An editorial commentary in the Proceedings of the Tenth Congress of the ICLA (published in 1985) asserted that “references to neo-Marxist explanations and ideological analysis” could be found in the paper that Youssef presented at this congress.[24] Whether this label suggested by either D. W. Fokkema or E. C. Smith or both is appropriate, is subject to further debate.[25] Other, more careful commentators defined Youssef as a sharp critic of “Eurocentrism” (respectively “West[ern]-Centrism”).[26]
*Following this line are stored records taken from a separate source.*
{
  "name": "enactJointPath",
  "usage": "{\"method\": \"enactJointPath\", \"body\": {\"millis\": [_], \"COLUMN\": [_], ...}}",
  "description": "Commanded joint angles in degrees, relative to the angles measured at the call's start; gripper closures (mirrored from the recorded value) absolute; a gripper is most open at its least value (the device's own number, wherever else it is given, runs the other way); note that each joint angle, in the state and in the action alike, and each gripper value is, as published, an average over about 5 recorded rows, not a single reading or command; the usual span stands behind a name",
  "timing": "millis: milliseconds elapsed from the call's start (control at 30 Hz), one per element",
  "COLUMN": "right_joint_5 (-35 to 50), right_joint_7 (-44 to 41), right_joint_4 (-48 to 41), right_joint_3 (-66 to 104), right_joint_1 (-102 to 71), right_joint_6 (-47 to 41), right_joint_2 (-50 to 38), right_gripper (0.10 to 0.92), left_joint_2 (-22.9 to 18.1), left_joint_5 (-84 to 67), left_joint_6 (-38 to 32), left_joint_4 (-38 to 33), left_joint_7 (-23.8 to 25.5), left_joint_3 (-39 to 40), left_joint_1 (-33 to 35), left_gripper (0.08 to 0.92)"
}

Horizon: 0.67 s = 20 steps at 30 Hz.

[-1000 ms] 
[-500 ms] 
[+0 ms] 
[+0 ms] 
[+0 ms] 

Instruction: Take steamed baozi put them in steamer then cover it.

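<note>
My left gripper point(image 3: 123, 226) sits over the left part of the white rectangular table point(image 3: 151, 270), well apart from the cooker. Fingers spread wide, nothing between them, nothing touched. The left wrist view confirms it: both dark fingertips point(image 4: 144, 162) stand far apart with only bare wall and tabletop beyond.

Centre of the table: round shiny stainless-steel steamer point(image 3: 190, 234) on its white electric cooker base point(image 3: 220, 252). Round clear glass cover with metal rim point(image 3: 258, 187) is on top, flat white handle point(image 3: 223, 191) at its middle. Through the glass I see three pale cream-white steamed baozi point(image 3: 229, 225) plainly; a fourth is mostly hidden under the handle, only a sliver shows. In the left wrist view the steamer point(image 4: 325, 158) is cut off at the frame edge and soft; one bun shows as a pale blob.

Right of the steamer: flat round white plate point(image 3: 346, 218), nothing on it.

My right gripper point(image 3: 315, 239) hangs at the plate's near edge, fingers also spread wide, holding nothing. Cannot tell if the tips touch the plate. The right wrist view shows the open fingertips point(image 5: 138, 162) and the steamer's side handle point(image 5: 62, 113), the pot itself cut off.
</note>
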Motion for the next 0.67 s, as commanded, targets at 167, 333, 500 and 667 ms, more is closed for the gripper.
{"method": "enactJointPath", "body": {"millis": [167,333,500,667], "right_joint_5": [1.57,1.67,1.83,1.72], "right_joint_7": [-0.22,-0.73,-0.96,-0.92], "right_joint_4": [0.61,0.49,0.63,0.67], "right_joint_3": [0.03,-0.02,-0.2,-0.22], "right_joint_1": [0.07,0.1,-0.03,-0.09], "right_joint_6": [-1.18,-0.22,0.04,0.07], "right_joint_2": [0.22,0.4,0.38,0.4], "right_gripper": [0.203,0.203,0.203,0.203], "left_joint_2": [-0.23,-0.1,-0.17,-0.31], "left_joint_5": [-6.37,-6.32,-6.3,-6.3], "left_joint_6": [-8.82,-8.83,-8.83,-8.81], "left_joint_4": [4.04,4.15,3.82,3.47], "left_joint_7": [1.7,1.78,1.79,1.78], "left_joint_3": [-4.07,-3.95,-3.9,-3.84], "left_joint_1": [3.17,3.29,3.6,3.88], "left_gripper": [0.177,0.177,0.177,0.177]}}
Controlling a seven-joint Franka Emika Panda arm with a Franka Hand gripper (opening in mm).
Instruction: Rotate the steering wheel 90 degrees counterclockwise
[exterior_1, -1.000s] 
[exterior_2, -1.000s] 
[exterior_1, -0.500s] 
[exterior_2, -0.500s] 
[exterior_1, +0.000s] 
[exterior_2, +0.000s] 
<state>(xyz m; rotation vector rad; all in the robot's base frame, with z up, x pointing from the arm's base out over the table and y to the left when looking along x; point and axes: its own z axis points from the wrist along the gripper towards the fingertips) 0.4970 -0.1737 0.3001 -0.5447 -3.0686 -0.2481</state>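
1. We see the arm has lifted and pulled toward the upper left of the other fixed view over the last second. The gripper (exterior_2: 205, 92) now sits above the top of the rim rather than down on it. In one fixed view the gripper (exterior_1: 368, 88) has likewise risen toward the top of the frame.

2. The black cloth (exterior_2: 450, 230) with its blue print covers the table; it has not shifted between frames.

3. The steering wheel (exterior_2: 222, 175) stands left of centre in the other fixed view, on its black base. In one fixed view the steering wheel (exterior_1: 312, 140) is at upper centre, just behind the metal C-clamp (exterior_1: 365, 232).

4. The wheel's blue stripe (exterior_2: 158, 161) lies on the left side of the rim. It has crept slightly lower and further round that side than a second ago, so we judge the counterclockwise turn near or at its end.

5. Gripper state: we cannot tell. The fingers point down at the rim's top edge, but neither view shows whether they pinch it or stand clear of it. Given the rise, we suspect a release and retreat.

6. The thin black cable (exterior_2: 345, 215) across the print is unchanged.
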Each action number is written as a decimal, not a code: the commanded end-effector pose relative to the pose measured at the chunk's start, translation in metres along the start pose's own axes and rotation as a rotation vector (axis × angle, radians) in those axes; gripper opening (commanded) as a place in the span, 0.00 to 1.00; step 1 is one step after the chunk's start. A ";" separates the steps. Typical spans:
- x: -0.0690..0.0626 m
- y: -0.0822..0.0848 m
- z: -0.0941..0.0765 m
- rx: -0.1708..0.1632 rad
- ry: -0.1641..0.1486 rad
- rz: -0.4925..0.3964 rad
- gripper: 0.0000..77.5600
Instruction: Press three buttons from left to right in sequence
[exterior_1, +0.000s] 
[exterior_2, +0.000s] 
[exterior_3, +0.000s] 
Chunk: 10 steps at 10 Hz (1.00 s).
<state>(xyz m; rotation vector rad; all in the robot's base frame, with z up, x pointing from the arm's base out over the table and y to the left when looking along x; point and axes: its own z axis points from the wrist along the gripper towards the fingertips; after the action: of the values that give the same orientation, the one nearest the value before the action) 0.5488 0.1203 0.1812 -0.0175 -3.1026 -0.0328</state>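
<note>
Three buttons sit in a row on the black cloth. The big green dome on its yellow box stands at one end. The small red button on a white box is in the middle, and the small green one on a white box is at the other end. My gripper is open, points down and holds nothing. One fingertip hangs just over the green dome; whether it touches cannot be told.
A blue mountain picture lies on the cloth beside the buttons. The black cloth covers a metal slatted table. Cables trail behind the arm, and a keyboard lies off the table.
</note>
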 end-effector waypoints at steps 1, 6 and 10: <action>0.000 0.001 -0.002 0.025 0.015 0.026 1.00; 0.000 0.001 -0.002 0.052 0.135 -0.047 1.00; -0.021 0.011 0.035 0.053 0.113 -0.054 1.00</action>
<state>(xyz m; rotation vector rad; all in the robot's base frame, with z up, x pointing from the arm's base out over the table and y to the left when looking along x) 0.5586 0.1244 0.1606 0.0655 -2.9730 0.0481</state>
Youssef described himself as “a theorist of intercultural studies” who is mainly interested in analyzing the interaction between “modern and contemporary Arab vs Western socio-cultural formations. […] His publications […] deal with the study of the mechanisms of socio-cultural relations between different societal formations.”[27]

In the late 1990s, a critical study entitled “The Myth of European Literature” caught the attention of such scholars as Franca Sinopoli, Armando Gnisci and Peter Caravetta. Caravetta noted especially Youssef’s epistemological critique of Edward Said: Because of Said’s indebtedness to Auerbach and Curtius, Youssef found his critique of orientalism ambivalent.[28] According to Caravetta, Youssef critiqued the fact that Edward Said, very much like Auerbach and Curtius, could not help but comprehend ‘realism’ as an ‘intra-literary’ phenomenon. Youssef held that literature, in so far as it is a human product, and in so far as it works or functions in an interactive way, is a process which takes place inside society, however.[29]

Armando Gnisci saw in Youssef’s Myth of European Literature an important theoretical contribution to a “poetics of decolonization” that challenges dominant Western literary concepts of literature and the Western literary canon.[30]

Youssef's reflections on Arab Comparative and General Literature were widely noted and they were accorded a considerable reception, as they appeared in English, in Italian, and in Irish.[31] Likewise, a summary of his research and his methodological considerations with regard to “Literary and Social Transformations” (pertaining to the relationship of European and Arabic Literatures) were noted also outside the English-speaking world.[32] And so was his analysis concerning the (lacking) balance of translation from Western into Non-Western languages and conversely, from languages rooted in the so-called Third World into English and other main languages of the Northern hemisphere.[33]

Intervention in the Arab, Egyptian, and international debate about globalization and cultural hegemonism

In 2001, the critic Mahmoud El-Wardani called Youssef’s new book “From Sociocultural Interference to Cross-cultural Interaction” [M. Youssef, Min Al-Tadakhul ila Al-Tafa'ul Al-Hadari. Al-Hilal Book, Dar Al-Hilal, 2001] a “valuable book” that “deals with the challenges globalisation posits for Third World countries. The main concern of the book is how people of the Third World could be not merely consumers of knowledge but also producers. It is divided into three sections; the first dealing with theoretical approaches to the dialectics of the self and the other in the present time, the second attempts an application of the theory elaborated in the first section on selected works of literature and art. The final section engages in critical debates with a number of well-known figures in Arab culture.”[34]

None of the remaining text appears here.